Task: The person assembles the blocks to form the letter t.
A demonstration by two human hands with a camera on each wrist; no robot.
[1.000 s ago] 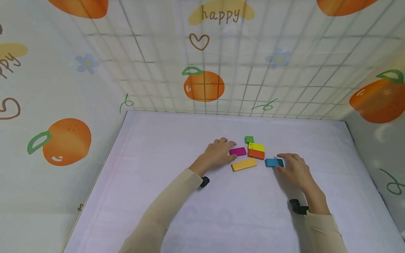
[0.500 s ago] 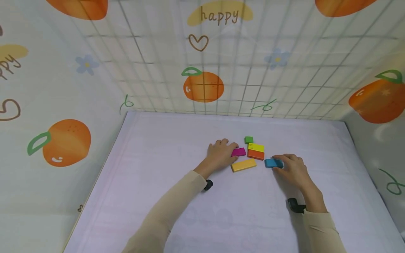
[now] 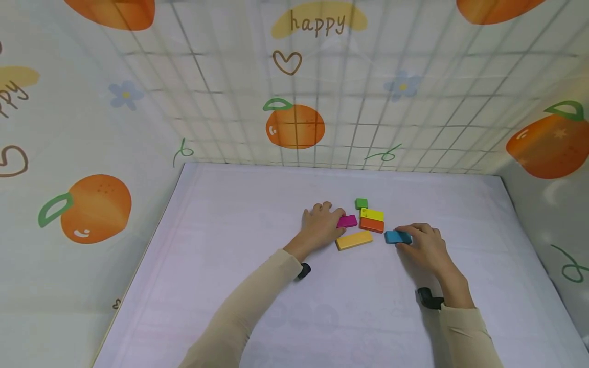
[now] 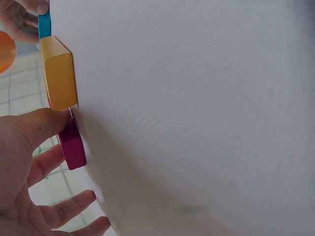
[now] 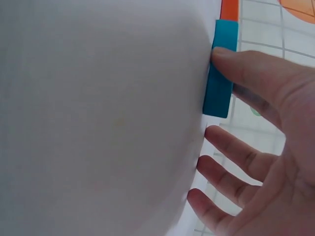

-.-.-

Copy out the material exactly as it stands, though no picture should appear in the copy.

Answer section:
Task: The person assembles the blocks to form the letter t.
A demonstration by two human hands with a camera on each wrist; no robot.
[1.000 s ago] 
[0.500 s ago] 
[now] 
[now] 
[now] 

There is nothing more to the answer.